Giter Club home page Giter Club logo

metonymic-smokey / javagc Goto Github PK

View Code? Open in Web Editor NEW
8.0 1.0 1.0 14.98 MB

A pipeline to extract and analyse object lifetimes from a Java program.

License: GNU General Public License v2.0

CMake 0.01% C++ 61.16% Shell 0.37% Java 27.13% Python 0.04% Dockerfile 0.01% Jupyter Notebook 0.51% Kotlin 2.69% HTML 0.16% CSS 0.04% JavaScript 4.23% Vue 0.03% TypeScript 0.36% Makefile 1.45% Batchfile 0.12% C 1.00% Objective-C 0.05% DTrace 0.16% Assembly 0.20% XSLT 0.30%

javagc's Introduction

Object Analyzer

A pipeline to extract and analyze object lifetimes from a Java program.

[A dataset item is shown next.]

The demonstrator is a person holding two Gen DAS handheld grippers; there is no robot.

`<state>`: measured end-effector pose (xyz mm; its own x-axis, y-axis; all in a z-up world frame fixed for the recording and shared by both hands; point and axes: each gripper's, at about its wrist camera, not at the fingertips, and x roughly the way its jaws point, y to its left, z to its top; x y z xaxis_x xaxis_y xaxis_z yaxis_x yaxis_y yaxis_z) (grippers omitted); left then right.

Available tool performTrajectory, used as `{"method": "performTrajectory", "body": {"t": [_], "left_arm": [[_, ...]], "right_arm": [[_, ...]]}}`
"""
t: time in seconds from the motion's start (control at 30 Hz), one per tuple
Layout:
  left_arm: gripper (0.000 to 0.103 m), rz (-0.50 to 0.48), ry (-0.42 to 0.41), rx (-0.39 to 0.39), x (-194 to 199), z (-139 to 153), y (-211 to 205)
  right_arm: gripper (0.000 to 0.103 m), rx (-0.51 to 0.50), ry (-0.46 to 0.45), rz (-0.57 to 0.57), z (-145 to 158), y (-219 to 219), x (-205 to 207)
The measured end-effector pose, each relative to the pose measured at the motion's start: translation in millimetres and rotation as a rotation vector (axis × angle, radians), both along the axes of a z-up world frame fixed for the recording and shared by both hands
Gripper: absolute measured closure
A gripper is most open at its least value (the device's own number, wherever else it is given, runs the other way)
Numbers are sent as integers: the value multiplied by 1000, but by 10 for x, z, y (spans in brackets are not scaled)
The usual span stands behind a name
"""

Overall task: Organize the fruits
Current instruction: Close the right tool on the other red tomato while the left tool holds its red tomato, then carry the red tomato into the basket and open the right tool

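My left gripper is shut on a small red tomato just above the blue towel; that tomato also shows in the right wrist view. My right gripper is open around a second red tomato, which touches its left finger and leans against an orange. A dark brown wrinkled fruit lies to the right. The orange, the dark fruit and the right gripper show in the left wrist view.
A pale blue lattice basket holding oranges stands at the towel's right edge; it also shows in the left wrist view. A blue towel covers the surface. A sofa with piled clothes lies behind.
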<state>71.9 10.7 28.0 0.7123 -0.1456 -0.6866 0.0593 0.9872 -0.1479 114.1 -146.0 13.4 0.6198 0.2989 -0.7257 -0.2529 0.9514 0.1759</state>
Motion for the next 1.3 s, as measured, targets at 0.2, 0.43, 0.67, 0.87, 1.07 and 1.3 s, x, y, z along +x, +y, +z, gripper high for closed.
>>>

The Object Analyzer runs a given Java program in a modified JVM (AntTracks JVM) that collects profiling information for every single object that was allocated and details of every garbage collection event. The JVM writes this information to highly compressed trace files which are read by the Analyzer and converted to Parquet files. The processed file is used to generate a few visualizations using the analysis scripts.

More details can be found in the paper titled "Analysis of Garbage Collection Patterns to Extend Microbenchmarks for Big Data Workloads".

Usage

Requirements

  • Docker (tested on v20.10)
  • bash (tested on v5.0)
  • A Java 8 program, or a compiled JAR targeted for Java 8 (Java class file version 52.0 and below).

Running on a JAR file

If you have a JAR file that you want to analyze, use the run.sh script as:

./run.sh <absolute path to JAR file> [<args to JAR file>...]

The outputs will be saved to a subdirectory in ./outputs/ - look for the last line in the script's output to get the full path.

The output directory contains:

  • output/data___lifetimes_._parquet subdirectory contains graphs generated by the analysis.
  • data subdirectory contains raw object level data as a CSV (this can be quite large - please delete it if not required) and as a Parquet file.
  • trace_files subdirectory contains trace, symbols and class definitions file generated by the modified AntTracks JVM.

Running on generated trace files

If you have generated a trace file (with symbols and class definitions files too) using the AntTracks JVM separately, you can use the on_traces.sh script as:

./on_traces.sh <absolute path to trace file>

Note: the directory containing the trace file must also contain the symbols and class definitions files with the same suffix.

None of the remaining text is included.